Они пересекли небольшую речку, называющуюся, как сказал Мэйс, Сплавной Рекой. Здесь маршрут раздваивался: одни повозки следовали в Калифорнию, другие поворачивали на Орегон.

Около скалы они нашли тряпичную куклу, очевидно, оброненную кем-то из предыдущей партии. Кукла выцвела от солнца, такого яркого здесь, на Западе.

– Она… она словно мертвая, – прошептала Сюзанна. Девочка боялась даже приблизиться к кукле.

– Сьюзи, что за чепуха! Я уверена, что куклу обронила какая-нибудь девочка, наверное, такая как ты.

– Нет, неправда, – упорствовала Сюзанна. – Кукла умерла. Я не хочу смотреть на нее.

Они продолжали путь, но в сердце Эмери закралась тревога. Как ни уверяла себя Эмери в обратном, кукла воспринималась как зловещее предзнаменование.

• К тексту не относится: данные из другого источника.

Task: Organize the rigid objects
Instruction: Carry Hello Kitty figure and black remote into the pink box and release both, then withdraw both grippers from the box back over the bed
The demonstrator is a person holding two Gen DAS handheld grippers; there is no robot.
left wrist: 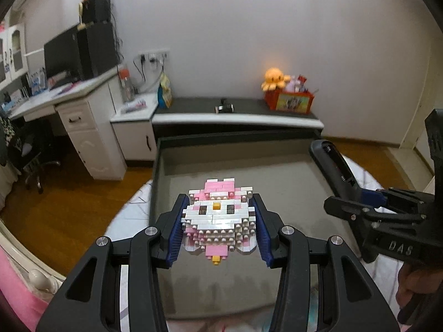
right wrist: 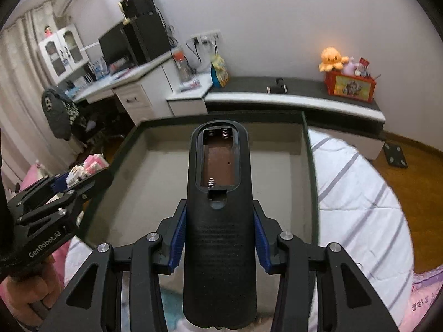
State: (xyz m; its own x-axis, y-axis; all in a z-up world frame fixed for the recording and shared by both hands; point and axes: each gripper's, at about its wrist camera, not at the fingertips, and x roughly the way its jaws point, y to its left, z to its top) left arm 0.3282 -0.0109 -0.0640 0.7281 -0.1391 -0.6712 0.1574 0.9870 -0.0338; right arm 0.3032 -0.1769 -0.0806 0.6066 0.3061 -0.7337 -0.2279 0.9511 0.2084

Каждую ночь, проведенную под одной крышей с Беном Колтом, Эмери видела тяжелые, гнетущие сны. По утрам она просыпалась в холодном поту. Иногда во сне она переживала события ее свадебной ночи: перед ней мелькали страшные, причудливо освещенные лица и карты, карты… Несколько раз она видела во сне серого волка. Дважды повторялся сон, когда ему простреливают грудь, и он падает, окровавленный. Ярко-алая кровь стекает в траву…

Однажды утром Бен спросил ее, что с ней.

– Ничего, – ответила она, – просто плохой сон.

– Тебе слишком часто снятся сны в последнее время. Ты даже кричишь во сне. Может, дать тебе успокоительное?

– Нет. Я ничего не хочу. Я в порядке.

– Ты уверена?

– Да, – ответила она уныло, – абсолютно уверена.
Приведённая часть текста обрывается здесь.